Game website

When Evennia starts it will also start a Webserver as part of the Server process. This uses Django to present a simple but functional default game website. With the default setup, open your browser to localhost:4001 or 127.0.0.1:4001 to see it.

The website allows existing players to log in using an account-name and password they previously used to register with the game. If a user logs in with the Webclient they will also log into the website and vice-versa. So if you are logged into the website, opening the webclient will automatically log you into the game as that account.

The default website shows a “Welcome!” page with a few links to useful resources. It also shows some statistics about how many players are currently connected.

In the top menu you can find

  • Home - Get back to front page.

  • Documentation - A link to the latest stable Evennia documentation.

  • Characters - This is a demo of connecting in-game characters to the website. It will display a list of all entities of the _typeclasses.characters.Character` typeclass and allow you to view their description with an optional image. The list is only available to logged-in users.

  • Channels - This is a demo of connecting in-game chats to the website. It will show a list of all channels available to you and allow you to view the latest discussions. Most channels require logging in, but the Public channel can also be viewed by non-loggedin users.
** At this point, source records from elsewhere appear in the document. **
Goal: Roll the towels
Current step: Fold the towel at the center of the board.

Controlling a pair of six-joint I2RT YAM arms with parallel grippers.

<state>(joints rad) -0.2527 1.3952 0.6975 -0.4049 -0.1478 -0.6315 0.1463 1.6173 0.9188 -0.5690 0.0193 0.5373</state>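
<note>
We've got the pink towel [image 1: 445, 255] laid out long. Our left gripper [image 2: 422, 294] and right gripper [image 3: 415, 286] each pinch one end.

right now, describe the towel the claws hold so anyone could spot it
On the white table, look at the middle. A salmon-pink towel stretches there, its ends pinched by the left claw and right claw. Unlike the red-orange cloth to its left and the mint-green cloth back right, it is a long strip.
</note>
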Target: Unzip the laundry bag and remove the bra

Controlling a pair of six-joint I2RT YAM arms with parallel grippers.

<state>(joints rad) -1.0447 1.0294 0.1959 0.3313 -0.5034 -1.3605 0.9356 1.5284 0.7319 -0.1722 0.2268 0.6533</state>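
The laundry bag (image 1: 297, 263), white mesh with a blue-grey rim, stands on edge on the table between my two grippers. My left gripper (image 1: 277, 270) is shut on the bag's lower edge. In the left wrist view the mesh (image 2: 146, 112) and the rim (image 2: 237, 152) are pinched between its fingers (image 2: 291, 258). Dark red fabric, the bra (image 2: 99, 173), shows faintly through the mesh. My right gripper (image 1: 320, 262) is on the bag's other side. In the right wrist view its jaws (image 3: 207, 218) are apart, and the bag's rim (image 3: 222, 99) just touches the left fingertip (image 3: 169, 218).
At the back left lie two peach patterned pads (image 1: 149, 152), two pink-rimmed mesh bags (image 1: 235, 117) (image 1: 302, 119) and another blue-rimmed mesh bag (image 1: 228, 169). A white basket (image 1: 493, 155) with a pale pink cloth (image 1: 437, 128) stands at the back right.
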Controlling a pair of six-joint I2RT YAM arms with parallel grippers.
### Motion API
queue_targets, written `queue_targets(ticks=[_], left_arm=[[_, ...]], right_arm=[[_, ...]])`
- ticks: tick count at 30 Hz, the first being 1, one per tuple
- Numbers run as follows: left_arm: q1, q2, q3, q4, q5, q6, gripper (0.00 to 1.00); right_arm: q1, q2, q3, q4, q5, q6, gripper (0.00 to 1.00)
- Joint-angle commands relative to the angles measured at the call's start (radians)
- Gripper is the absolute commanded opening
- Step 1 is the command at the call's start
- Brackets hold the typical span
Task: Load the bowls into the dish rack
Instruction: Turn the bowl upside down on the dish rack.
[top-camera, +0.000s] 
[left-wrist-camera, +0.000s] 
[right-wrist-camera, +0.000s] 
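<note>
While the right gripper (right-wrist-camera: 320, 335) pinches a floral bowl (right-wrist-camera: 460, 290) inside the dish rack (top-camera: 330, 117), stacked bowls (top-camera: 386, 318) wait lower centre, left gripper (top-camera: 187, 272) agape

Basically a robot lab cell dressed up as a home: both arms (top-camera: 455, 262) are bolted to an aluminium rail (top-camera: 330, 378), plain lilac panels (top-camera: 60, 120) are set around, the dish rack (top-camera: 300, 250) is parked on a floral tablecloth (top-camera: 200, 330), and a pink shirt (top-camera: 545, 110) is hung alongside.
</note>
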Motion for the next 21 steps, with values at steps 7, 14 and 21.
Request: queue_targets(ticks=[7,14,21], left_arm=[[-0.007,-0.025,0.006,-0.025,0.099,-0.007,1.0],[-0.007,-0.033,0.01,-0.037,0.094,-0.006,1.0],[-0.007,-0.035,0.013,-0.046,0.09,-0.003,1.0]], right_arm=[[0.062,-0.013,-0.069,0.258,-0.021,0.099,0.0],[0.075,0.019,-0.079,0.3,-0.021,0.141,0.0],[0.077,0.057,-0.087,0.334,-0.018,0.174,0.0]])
  • Help - This ties the in-game Help system to the website. All database-based help entries that are publicly available or accessible to your account can be read. This is a good way to present a body of help for people to read outside of the game.

  • Play Online - This opens the Webclient in the browser.

  • Admin The [Web admin](Web admin) will only show if you are logged in.

  • Log in/out - Allows you to authenticate using the same credentials you use in the game.

  • Register - Allows you to register a new account. This is the same as creating a new account upon first logging into the game).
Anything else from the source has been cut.